#### [Problem details]
Those lines of the material below that fall between its first line and the line with "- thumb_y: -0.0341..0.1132", both included, are to be repeated exactly.

#### [Data provided]
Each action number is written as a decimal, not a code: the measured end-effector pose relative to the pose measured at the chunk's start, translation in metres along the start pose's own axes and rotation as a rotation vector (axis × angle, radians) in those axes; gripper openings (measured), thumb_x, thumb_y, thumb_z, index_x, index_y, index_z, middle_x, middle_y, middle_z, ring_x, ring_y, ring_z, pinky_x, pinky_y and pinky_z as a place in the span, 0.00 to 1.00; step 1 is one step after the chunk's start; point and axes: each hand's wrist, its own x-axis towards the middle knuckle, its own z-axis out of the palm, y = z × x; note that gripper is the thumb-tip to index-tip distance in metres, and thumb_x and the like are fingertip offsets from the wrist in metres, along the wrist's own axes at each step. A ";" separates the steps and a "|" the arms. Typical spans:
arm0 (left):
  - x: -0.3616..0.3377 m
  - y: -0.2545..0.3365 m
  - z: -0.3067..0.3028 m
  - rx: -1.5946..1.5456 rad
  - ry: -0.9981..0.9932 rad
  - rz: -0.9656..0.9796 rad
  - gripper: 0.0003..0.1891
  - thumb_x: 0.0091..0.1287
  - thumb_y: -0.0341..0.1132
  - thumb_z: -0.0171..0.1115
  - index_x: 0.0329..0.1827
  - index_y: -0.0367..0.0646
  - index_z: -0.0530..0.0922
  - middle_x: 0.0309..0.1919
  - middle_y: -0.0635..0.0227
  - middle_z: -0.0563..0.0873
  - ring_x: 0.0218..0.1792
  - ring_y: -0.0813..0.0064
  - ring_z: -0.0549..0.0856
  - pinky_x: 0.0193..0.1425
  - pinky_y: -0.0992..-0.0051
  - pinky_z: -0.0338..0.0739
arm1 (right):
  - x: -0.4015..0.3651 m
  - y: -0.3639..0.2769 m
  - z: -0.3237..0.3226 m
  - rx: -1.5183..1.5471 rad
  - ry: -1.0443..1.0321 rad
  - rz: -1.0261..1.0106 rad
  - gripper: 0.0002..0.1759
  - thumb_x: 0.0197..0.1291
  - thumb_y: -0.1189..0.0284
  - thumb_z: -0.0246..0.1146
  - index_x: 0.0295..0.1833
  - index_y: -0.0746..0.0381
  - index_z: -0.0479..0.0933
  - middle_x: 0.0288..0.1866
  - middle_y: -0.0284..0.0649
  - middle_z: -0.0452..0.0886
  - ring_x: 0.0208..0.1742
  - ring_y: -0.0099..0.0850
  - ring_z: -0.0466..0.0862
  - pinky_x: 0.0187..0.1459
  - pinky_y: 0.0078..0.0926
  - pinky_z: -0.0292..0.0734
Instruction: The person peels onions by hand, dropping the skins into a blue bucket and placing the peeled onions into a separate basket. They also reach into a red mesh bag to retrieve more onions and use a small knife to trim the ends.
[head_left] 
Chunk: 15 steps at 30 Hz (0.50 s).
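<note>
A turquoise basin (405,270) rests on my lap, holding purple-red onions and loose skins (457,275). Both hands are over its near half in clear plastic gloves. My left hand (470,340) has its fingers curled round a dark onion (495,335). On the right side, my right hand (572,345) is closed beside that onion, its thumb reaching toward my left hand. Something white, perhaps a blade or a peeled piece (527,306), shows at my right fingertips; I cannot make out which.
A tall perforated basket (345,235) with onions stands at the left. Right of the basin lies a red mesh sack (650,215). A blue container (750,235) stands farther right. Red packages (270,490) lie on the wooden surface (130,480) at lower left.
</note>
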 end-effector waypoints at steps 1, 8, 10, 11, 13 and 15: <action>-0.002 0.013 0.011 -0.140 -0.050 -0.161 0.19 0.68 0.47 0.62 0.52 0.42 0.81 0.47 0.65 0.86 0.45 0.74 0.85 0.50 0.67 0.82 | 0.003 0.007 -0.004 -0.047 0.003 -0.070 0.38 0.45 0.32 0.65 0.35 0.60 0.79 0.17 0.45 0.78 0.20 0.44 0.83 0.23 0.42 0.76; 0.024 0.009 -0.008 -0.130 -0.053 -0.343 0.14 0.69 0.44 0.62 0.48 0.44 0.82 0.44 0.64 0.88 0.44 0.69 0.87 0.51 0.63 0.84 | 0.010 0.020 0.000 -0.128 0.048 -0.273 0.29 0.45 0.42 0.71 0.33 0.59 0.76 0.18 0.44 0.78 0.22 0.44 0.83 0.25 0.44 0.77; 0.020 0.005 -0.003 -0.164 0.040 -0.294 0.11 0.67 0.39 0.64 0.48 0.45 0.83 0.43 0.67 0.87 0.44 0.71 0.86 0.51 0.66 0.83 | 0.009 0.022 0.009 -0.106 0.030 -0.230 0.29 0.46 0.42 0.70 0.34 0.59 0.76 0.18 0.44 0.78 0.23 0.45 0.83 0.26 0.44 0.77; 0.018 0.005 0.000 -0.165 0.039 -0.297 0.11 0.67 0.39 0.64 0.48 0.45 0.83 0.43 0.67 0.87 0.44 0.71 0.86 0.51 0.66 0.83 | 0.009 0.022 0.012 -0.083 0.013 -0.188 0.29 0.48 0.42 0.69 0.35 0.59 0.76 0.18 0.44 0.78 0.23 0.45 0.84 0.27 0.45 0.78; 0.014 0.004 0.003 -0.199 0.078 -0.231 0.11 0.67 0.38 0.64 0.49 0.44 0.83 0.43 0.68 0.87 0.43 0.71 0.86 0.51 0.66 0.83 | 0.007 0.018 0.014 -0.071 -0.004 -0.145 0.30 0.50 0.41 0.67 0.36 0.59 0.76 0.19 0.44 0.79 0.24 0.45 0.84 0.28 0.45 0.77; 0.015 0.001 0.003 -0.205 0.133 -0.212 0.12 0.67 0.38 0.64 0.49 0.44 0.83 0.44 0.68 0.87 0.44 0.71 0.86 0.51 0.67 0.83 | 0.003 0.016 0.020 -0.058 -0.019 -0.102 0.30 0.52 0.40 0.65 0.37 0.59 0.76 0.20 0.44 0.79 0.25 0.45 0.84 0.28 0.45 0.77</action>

#### [Answer to the problem]
Each action number is written as a decimal, not a code: the measured end-effector pose relative to the pose measured at the chunk's start, translation in metres along the start pose's own axes and rotation as a rotation vector (axis × angle, radians) in those axes; gripper openings (measured), thumb_x, thumb_y, thumb_z, index_x, index_y, index_z, middle_x, middle_y, middle_z, ring_x, ring_y, ring_z, pinky_x, pinky_y and pinky_z as a place in the span, 0.00 to 1.00; step 1 is one step after the chunk's start; point and axes: each hand's wrist, its own x-axis towards the middle knuckle, its own z-axis out of the palm, y = z × x; note that gripper is the thumb-tip to index-tip distance in metres, and thumb_x and the like are fingertip offsets from the wrist in metres, along the wrist's own axes at each step. A ";" separates the steps and a "|" the arms. Typical spans:
arm0 (left):
  - x: -0.3616..0.3377 m
  - y: -0.2545..0.3365 m
  - z: -0.3067..0.3028 m
  - rx: -1.5946..1.5456 rad
  - ry: -0.9981..0.9932 rad
  - rz: -0.9656..0.9796 rad
  - gripper: 0.0003..0.1891
  - thumb_x: 0.0091..0.1287
  - thumb_y: -0.0341..0.1132

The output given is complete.